YOUR ASSIGNMENT - For the records below, print the lines from the line with "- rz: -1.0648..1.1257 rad" through the line with "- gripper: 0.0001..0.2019" exactly as written; include both end lines and exclude the rest.

Data records:

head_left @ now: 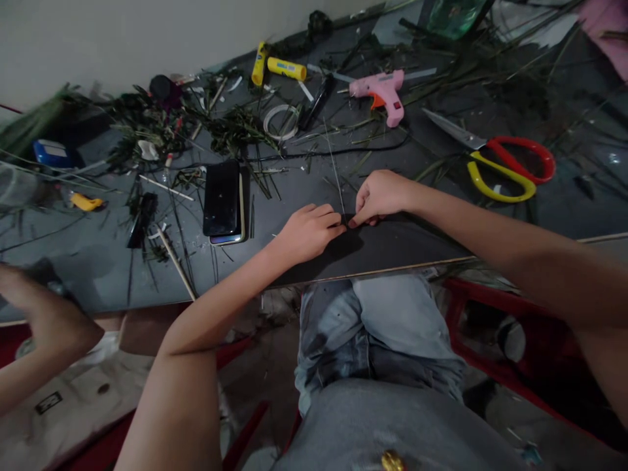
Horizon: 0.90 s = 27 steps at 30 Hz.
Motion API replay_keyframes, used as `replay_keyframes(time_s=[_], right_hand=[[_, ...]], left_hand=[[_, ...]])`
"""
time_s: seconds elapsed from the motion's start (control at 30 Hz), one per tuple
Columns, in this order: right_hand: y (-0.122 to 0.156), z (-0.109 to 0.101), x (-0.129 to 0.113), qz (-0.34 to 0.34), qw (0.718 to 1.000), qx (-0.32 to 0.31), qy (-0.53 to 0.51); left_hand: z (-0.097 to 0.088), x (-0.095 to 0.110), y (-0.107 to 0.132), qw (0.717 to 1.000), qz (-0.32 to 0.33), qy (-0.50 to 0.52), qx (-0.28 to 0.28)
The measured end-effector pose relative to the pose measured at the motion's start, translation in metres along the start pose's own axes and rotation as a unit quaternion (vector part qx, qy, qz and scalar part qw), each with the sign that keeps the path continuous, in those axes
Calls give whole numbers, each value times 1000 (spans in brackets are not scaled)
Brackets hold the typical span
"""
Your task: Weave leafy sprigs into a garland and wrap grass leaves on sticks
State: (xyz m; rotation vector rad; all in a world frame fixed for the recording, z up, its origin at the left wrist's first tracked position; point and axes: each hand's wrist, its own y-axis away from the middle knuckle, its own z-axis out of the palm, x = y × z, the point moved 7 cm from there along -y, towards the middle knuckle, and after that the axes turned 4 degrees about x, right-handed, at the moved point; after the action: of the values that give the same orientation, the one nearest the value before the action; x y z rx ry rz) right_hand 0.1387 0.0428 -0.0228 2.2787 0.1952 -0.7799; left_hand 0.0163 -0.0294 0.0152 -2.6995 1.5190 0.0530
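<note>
My left hand (308, 230) and my right hand (380, 196) meet near the front edge of a dark tabletop (88, 261), fingertips pinched together on a small dark piece. A thin pale stick (335, 171) rises from that pinch point away from me. Both hands are closed in a pinch on this thin stem; what the dark piece at its base is I cannot make out.
Two stacked phones (223, 199) lie left of my hands. Red-and-yellow scissors (505, 167) lie at the right, a pink glue gun (385, 95) behind, yellow tubes (277, 65) and a tape roll (280, 121) further back. Green leaf strips litter the table. Another person's arm (34, 340) is at lower left.
</note>
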Motion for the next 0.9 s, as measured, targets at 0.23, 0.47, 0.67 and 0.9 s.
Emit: replay_keyframes(time_s=[0.23, 0.47, 0.67, 0.9], right_hand=[[0, 1, 4, 3, 999, -17, -50], [0, 2, 1, -21, 999, -25, -23], [-1, -2, -2, -47, 996, 18, 71], [-2, -2, -4, -38, 996, 13, 81]], left_hand=[[-7, 24, 10, 996, -16, -76, 40], [-8, 12, 10, 999, -22, -42, -22], [-15, 5, 8, 993, -62, -39, -88], [-13, 12, -1, 989, -66, -29, -130]])
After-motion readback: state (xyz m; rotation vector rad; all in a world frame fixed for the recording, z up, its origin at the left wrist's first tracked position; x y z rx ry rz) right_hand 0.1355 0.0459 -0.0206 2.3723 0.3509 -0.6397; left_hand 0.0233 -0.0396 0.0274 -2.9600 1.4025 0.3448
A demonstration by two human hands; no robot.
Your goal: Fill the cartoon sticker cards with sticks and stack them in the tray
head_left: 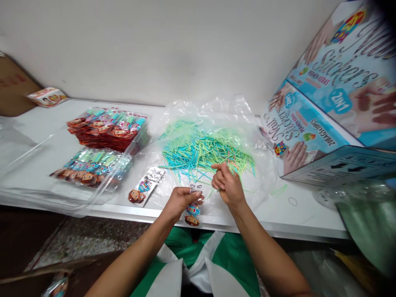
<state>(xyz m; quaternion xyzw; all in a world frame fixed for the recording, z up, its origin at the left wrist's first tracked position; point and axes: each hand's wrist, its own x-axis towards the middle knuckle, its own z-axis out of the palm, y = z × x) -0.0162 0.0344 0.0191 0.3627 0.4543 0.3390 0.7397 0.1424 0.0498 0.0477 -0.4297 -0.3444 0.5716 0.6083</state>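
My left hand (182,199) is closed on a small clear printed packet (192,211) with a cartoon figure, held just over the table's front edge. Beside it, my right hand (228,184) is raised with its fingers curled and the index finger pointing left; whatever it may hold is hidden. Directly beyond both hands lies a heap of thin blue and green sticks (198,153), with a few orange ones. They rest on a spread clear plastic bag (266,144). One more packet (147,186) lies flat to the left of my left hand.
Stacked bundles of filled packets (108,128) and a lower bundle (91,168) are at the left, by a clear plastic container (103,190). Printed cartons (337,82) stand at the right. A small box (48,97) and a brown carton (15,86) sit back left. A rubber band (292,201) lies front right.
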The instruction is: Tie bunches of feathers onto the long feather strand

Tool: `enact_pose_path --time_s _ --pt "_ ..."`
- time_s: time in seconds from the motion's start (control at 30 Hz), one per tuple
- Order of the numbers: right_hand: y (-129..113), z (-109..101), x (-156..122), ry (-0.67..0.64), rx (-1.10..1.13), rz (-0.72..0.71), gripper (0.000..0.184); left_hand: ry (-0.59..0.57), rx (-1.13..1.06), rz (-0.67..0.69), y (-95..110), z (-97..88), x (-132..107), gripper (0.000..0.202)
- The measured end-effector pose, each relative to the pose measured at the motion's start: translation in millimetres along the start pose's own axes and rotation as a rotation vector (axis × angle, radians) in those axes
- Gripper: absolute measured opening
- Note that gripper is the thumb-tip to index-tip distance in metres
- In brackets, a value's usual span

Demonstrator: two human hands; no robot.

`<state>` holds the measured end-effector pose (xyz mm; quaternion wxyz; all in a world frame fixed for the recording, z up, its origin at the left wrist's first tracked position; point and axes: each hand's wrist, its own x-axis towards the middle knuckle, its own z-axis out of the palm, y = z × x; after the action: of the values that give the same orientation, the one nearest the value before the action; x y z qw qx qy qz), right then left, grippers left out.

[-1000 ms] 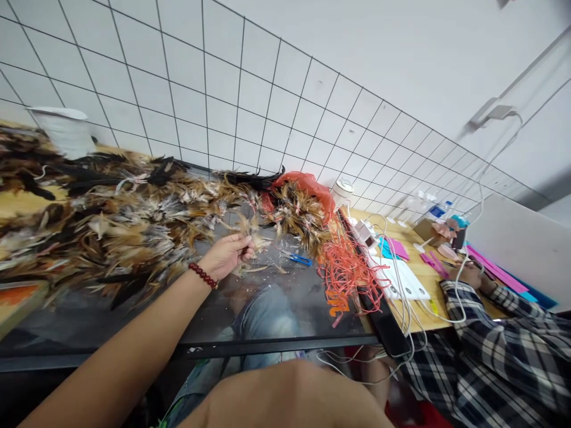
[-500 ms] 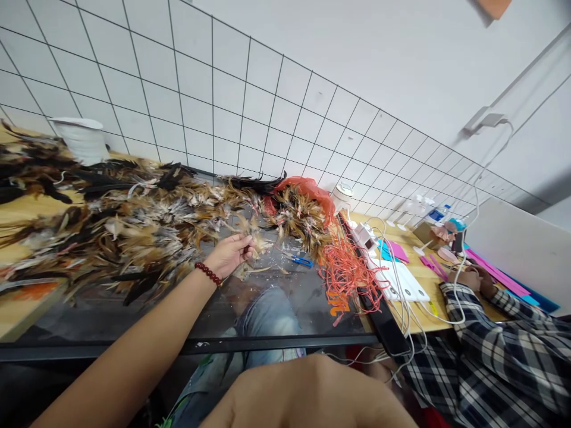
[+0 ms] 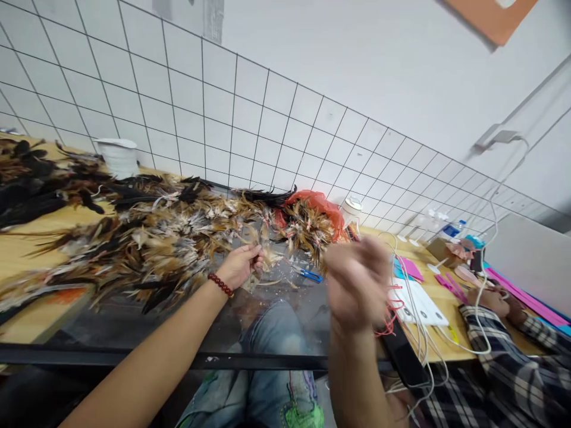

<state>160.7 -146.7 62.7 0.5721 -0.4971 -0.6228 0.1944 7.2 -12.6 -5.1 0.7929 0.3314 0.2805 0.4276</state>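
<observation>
My left hand [image 3: 242, 266], with a red bead bracelet at the wrist, pinches a small bunch of brown feathers [image 3: 266, 257] over the glass tabletop [image 3: 134, 324]. A large heap of brown, black and white feathers [image 3: 147, 238] lies just left of and behind it. My right hand [image 3: 357, 282] is raised in front of the pile of orange-red strings [image 3: 387, 315], smeared by motion, so its fingers cannot be read. Blue-handled scissors [image 3: 310, 274] lie on the glass between the two hands.
A red bag [image 3: 319, 205] holds more feathers. A white spool [image 3: 116, 156] and a white cup [image 3: 351, 210] stand by the wire grid wall. At right, a person in a plaid sleeve [image 3: 513, 333] works among white cables [image 3: 423, 333], pink and blue sheets.
My right hand has come up from the bottom edge into the middle of the view, moving fast. The left hand keeps its pinch on the feathers. The view has tilted slightly.
</observation>
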Motion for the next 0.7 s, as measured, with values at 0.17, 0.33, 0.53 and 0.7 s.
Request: enact_pose_path --time_s 0.17,0.33,0.53,0.7 --pt "63 28 44 -0.156 0.050 0.282 0.054 -0.059 0.012 -0.037 -1 -0.1 -2 0.014" --pt "96 32 36 -0.364 0.302 0.378 0.047 -0.156 0.144 -0.211 -2 0.3 -3 0.013" --pt "92 28 35 -0.319 0.327 0.438 0.048 -0.241 0.241 -0.356 -2 1.4 -7 0.015" --pt "97 28 37 -0.154 0.276 0.380 0.048 -0.210 0.288 -0.274 -3 3.9 -8 0.016"
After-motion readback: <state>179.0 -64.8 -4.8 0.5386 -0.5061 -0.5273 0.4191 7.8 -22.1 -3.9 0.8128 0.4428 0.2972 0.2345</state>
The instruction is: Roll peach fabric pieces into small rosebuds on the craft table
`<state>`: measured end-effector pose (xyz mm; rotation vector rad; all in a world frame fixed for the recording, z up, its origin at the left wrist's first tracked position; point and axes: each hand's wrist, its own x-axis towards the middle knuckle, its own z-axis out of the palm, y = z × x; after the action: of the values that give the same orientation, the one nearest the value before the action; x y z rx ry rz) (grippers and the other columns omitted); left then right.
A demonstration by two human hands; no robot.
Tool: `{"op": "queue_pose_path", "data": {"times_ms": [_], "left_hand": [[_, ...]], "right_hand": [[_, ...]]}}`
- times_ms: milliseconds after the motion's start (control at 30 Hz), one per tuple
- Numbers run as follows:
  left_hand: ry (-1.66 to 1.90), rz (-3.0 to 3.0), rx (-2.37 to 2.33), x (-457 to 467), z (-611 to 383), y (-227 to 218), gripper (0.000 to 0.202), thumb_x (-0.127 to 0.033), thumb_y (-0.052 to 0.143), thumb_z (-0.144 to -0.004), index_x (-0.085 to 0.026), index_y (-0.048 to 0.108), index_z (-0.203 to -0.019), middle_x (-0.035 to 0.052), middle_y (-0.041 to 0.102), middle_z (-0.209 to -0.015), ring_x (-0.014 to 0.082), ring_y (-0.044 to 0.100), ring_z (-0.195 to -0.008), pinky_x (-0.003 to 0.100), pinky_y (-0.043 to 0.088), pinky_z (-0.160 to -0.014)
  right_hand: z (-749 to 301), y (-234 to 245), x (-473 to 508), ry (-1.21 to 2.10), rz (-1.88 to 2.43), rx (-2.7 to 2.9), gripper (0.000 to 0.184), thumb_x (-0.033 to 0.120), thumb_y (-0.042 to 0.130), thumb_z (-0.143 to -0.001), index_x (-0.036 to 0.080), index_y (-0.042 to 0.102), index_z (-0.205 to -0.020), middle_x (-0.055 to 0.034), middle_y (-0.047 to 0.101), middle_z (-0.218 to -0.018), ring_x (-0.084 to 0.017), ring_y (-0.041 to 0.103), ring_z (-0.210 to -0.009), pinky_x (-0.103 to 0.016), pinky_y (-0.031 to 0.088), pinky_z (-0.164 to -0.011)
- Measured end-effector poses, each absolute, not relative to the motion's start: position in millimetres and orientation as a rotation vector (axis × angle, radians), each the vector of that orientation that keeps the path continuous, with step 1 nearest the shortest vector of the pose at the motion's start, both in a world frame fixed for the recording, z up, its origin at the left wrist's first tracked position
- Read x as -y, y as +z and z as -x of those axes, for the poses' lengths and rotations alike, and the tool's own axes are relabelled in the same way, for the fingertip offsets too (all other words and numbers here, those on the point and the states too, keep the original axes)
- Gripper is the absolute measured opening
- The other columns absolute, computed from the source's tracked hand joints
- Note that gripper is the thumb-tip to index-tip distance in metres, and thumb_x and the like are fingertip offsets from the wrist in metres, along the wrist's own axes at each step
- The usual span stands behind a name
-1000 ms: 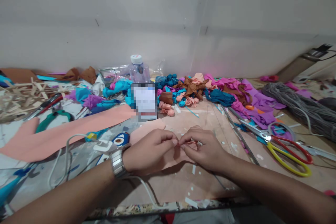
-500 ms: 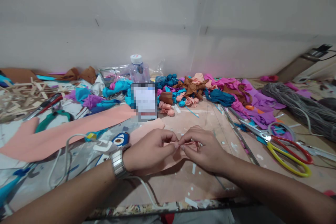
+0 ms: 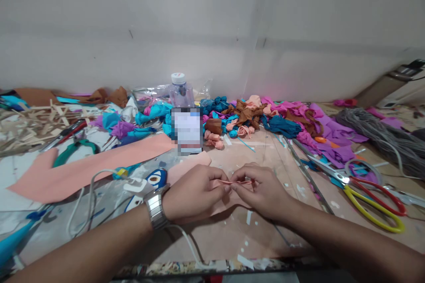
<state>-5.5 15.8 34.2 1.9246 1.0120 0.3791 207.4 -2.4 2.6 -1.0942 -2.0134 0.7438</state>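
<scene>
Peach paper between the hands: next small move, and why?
Probably a small fold along the upper edge of the peach paper: the left hand and right hand pinch it there, close together, and that edge already looks gathered.

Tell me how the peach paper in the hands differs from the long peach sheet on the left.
The held paper is pinched by the left hand and right hand; the long sheet lies untouched. The held paper is creased along its top edge, while the long sheet looks mostly smooth. Both are peach.
</scene>
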Motion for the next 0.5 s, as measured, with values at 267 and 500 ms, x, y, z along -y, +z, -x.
{"op": "queue_pose_path", "data": {"times_ms": [267,500], "left_hand": [[0.389,-1.824,-0.974,-16.5,4.8,34.9,0.028,-0.031,0.053,-0.093,-0.016,0.074,-0.083,0.0016,0.070,-0.075,0.0135,0.058,-0.069,0.022,0.039,-0.060],[0.406,-1.509,-0.886,-14.9,3.1,32.6,0.024,-0.032,0.058,-0.091,-0.015,0.074,-0.088,0.0021,0.072,-0.082,0.0140,0.061,-0.073,0.023,0.045,-0.068]], "right_hand": [[-208.1,0.3,1.6,0.665,1.054,2.038,0.010,0.016,0.067,-0.087,0.022,0.074,-0.088,0.0004,0.074,-0.078,-0.015,0.064,-0.074,-0.030,0.043,-0.075],[-209.4,1.9,-2.1,0.513,0.884,2.132,0.012,0.014,0.065,-0.087,0.021,0.075,-0.091,0.0016,0.067,-0.066,-0.013,0.058,-0.064,-0.032,0.039,-0.075]]}}
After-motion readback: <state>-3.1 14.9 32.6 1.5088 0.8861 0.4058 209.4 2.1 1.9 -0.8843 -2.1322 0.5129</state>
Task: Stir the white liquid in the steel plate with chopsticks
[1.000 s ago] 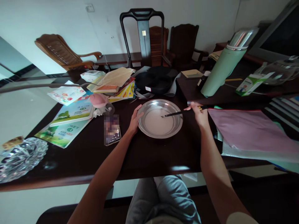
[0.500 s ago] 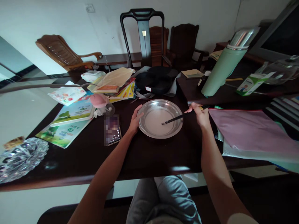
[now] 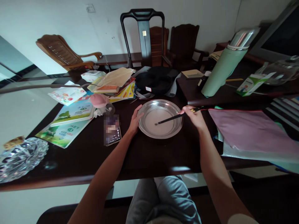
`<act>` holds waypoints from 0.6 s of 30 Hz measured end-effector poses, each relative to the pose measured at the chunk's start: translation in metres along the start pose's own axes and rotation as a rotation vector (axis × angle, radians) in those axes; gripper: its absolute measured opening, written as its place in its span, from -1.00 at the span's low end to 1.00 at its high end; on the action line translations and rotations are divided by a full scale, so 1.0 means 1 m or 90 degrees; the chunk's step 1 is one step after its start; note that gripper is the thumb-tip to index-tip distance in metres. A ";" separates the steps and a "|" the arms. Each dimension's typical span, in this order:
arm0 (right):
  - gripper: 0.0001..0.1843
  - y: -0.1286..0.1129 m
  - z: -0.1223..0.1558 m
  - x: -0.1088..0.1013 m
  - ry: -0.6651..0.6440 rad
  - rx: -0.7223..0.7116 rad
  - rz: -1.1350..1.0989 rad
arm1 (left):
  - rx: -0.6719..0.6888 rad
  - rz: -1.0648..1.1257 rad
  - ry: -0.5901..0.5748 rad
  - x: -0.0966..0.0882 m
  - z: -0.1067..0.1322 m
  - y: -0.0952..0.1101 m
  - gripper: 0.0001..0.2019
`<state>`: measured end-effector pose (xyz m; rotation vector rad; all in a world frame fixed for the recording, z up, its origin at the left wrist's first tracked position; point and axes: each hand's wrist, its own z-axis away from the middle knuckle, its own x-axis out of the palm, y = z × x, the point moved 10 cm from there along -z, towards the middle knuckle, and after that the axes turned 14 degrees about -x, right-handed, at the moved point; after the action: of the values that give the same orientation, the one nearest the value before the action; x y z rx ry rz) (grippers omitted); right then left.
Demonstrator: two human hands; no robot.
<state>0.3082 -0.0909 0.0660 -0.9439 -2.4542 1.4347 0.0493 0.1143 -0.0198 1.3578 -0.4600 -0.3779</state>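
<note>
A round metal plate [image 3: 173, 130] holding a pale, milky layer sits on the dark wooden table [image 3: 149, 155] in front of me. My left hand [image 3: 135, 120] rests against the plate's left rim, fingers curved around the edge. My right hand [image 3: 194, 116] is closed on dark chopsticks [image 3: 170, 119] at the plate's right side. Their tips reach down into the pale layer near the plate's middle.
A phone [image 3: 112, 130] lies left of the plate, with books [image 3: 70, 123] and a pink object [image 3: 99, 100] beyond. A glass ashtray [image 3: 20, 158] is far left. A black bag [image 3: 155, 81], green thermos [image 3: 224, 67] and pink folder [image 3: 247, 130] surround the plate.
My right hand has shifted left toward the plate, and the chopstick tips have swept through the pale layer toward the plate's left middle. My left hand has stayed on the rim.
</note>
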 end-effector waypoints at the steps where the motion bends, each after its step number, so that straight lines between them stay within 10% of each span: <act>1: -0.37 -0.002 0.000 0.006 -0.024 -0.005 0.004 | 0.000 0.002 0.001 0.000 0.000 0.000 -0.32; 7: -0.36 0.001 0.000 -0.022 0.101 -0.011 0.024 | -0.007 0.000 -0.001 0.000 0.000 -0.001 -0.33; 14: -0.39 -0.002 -0.001 0.009 -0.040 -0.019 0.006 | -0.013 0.009 0.001 0.000 0.001 -0.001 -0.29; 18: -0.40 0.000 0.000 -0.014 0.066 -0.029 0.027 | -0.011 0.014 0.003 0.000 0.002 0.000 -0.28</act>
<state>0.3197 -0.0989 0.0688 -1.0576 -2.4151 1.3134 0.0482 0.1132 -0.0200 1.3348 -0.4669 -0.3601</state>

YOUR SOLUTION -
  - rz: -1.0648..1.1257 rad
  - ry: -0.5901..0.5748 rad
  - x: -0.0966..0.0882 m
  - z: -0.1067..0.1322 m
  - y: -0.0952..0.1101 m
  - gripper: 0.0001..0.2019

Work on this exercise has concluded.